> EXERCISE INSTRUCTIONS
Take the listing and print it in full, exactly as given.

Start of Block

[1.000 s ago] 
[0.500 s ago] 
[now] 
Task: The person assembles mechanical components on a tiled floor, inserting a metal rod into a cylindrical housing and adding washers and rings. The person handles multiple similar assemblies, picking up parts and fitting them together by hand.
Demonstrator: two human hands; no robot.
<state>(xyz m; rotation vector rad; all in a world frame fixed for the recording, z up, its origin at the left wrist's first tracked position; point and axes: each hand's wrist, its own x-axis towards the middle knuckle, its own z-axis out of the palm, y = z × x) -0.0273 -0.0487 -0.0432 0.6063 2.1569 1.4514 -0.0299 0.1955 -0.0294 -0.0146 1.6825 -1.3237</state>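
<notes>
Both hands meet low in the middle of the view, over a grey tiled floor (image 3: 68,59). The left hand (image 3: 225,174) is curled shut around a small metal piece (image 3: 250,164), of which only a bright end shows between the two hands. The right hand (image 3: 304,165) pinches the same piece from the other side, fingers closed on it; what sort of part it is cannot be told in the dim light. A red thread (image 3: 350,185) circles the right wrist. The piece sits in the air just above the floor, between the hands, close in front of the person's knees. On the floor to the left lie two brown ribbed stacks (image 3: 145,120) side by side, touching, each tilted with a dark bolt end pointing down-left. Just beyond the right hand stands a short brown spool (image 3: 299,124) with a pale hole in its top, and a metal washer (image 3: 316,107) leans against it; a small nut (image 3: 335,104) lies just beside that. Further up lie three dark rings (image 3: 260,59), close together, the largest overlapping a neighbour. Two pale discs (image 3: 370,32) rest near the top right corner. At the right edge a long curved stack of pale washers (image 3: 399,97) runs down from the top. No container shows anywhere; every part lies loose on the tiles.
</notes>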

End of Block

> TASK OUTPUT
[1.000 s ago] 
[0.500 s ago] 
[now] 
Task: The person assembles mechanical components on a tiled floor, inserting a metal rod into a cylindrical housing and adding washers and rings. The person handles multiple similar assemblies, picking up parts and fitting them together by hand.
Demonstrator: two human hands; no robot.
<state>(xyz m; rotation vector rad; all in a world frame fixed for the recording, z up, its origin at the left wrist's first tracked position; point and axes: each hand's wrist, its own x-axis towards the middle knuckle, its own z-axis out of the palm, y = z × x) -0.0273 -0.0487 -0.0432 0.6063 2.1569 1.4514 -0.0299 0.1955 -0.0294 -0.0146 1.6825 -1.3237</state>
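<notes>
Both hands meet low in the middle of the view, over a grey tiled floor (image 3: 68,59). The left hand (image 3: 225,174) is curled shut around a small metal piece (image 3: 250,164), of which only a bright end shows between the two hands. The right hand (image 3: 304,165) pinches the same piece from the other side, fingers closed on it; what sort of part it is cannot be told in the dim light. A red thread (image 3: 350,185) circles the right wrist. The piece sits in the air just above the floor, between the hands, close in front of the person's knees. On the floor to the left lie two brown ribbed stacks (image 3: 145,120) side by side, touching, each tilted with a dark bolt end pointing down-left. Just beyond the right hand stands a short brown spool (image 3: 299,124) with a pale hole in its top, and a metal washer (image 3: 316,107) leans against it; a small nut (image 3: 335,104) lies just beside that. Further up lie three dark rings (image 3: 260,59), close together, the largest overlapping a neighbour. Two pale discs (image 3: 370,32) rest near the top right corner. At the right edge a long curved stack of pale washers (image 3: 399,97) runs down from the top. No container shows anywhere; every part lies loose on the tiles.
</notes>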

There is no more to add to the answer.